We grade your psets as if they're lab reports. The quality of your text explanations of what you're doing (and why) are just as important as getting your code to work. We want to see you discuss both your analysis code and your biological interpretations.

Don't change the names of any of the input files you download, because the TFs (who are grading your notebook files) have those files in their working directory. Your notebook won't run if you change the input file names.

Remember to include a watermark command at the end of your notebook, so we know what versions of modules you used. For example,

%load_ext watermark
%watermark -v -m -p jupyter,numpy,matplotlib

hints

  • The true cell type is noted in the data file, so you can check whether your clustering algorithms are working well. (It's sort of obvious where the five clusters are anyway, visually, so it's not like I'm giving much away.)

  • K-means (and fitting mixture models by EM) is prone to spurious local optima -- as you'll surely see. A lot of the art is in choosing initial conditions wisely. You may want to try some different strategies.

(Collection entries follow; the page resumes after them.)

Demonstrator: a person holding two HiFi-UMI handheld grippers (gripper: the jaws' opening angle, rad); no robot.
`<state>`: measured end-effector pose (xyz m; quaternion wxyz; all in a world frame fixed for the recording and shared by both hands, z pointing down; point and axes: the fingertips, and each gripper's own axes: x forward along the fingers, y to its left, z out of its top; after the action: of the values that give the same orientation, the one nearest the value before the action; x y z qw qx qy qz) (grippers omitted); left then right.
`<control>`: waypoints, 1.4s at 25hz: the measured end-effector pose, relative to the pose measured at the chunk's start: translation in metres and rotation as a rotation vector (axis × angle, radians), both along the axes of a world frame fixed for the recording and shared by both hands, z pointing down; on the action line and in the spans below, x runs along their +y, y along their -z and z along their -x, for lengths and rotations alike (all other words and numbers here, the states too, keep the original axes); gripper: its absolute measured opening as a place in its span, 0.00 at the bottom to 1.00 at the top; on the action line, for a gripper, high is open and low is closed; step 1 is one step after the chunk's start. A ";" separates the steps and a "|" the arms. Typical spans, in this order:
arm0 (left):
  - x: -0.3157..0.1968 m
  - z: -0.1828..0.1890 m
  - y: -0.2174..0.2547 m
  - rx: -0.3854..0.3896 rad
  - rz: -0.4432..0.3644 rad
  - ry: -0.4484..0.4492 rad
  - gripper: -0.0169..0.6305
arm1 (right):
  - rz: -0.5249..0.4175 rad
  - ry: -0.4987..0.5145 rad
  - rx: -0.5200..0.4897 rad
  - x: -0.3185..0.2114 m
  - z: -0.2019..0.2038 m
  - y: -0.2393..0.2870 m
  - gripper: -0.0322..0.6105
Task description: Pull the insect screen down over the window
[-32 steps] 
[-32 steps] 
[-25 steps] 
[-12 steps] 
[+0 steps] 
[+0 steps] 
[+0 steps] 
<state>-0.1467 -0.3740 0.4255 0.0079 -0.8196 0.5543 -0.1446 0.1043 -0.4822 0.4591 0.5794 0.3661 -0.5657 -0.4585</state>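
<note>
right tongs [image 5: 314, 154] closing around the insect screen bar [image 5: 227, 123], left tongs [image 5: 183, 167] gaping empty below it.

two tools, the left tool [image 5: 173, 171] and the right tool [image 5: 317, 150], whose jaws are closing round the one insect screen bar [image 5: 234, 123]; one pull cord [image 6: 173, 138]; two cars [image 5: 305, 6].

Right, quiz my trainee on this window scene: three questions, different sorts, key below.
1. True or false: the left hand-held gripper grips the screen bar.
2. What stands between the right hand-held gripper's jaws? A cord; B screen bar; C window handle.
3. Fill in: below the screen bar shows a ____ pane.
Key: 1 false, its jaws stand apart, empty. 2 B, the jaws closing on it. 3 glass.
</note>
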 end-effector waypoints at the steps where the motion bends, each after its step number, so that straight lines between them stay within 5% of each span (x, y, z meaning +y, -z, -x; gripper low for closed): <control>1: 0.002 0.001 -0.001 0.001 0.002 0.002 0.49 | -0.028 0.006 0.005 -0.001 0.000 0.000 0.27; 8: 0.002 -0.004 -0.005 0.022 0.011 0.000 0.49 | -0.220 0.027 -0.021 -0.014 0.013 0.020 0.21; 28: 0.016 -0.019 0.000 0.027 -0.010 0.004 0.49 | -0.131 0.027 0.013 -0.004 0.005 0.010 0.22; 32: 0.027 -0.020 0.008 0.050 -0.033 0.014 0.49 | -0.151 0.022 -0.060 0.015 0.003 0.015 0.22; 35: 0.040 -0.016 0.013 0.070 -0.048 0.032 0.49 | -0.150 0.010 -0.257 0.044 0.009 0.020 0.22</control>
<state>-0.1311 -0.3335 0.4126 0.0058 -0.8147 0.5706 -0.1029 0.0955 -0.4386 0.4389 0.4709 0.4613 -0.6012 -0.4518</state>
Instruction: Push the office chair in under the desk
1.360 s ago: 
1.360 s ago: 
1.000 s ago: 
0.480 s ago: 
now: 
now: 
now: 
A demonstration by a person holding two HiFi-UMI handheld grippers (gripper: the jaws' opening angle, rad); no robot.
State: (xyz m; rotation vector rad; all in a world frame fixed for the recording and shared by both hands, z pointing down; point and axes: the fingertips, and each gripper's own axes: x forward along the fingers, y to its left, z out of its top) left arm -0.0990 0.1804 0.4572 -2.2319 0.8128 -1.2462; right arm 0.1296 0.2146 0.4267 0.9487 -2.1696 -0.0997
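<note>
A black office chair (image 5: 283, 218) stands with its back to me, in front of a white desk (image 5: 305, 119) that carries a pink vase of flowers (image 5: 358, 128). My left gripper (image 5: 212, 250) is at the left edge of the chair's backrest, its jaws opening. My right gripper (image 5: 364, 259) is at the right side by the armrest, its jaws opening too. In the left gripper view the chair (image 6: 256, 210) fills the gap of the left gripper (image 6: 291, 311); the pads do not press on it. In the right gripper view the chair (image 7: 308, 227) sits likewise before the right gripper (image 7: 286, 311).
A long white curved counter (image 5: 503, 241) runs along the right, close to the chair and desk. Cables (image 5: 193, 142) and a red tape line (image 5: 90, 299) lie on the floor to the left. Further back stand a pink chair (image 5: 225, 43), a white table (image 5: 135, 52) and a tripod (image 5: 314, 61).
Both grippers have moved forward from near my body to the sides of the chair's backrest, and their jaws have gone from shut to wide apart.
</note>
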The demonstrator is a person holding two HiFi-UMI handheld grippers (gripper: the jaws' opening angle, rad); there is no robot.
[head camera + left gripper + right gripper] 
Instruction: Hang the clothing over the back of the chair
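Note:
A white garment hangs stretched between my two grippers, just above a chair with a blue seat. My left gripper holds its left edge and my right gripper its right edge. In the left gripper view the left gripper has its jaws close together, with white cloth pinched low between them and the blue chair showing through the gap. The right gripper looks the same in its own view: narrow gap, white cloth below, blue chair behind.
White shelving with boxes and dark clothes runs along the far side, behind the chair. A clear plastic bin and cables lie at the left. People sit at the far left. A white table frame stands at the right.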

  • The mixture modeling EM algorithm will be eerily parallel to your K-means algorithm (cough that's the point of the pset cough cough). The expectation step, in which you calculate the posterior probability that each data point $i$ belongs to component $q$, is analogous to the K-means step of assigning a data point $i$ to the current closest centroid $q$. The maximization step, in which you re-estimate the $\mu$ parameters given the posterior-weighted points, corresponds to the K-means step of estimating new centroids from the mean of their assigned points.

  • A big hint on part (3): consider how K-means assigns its points to centroids, versus how Wiggins plotted the axes when he visualized these data.

  • K-means is also prone to artifacts when the variances of the clusters are different, or when the variances aren't uniform in the different directions (dimensions), because it implicitly assumes spherical Gaussian distributions of equal variance. I decided against fitting the NB dispersion parameters for this pset -- which would be easy enough to do by "method of moment" fitting, though a moderate pain by maximum likelihood, as it turns out.

  • You locate the script Wiggins used to read his data file and produce Figure 2. This might help you avoid some of the routine hassles of parsing input and producing output, and focus on the good bit (K-means and EM fitting of a mixture model).

take-home lessons

  • On the one hand, I'm using the very intuitive K-means algorithm to illustrate how an EM algorithm works. On the other hand, I'm using EM fitting of a statistical mixture model to illustrate how K-means is a simplified case of mixture modeling that makes strong implicit assumptions.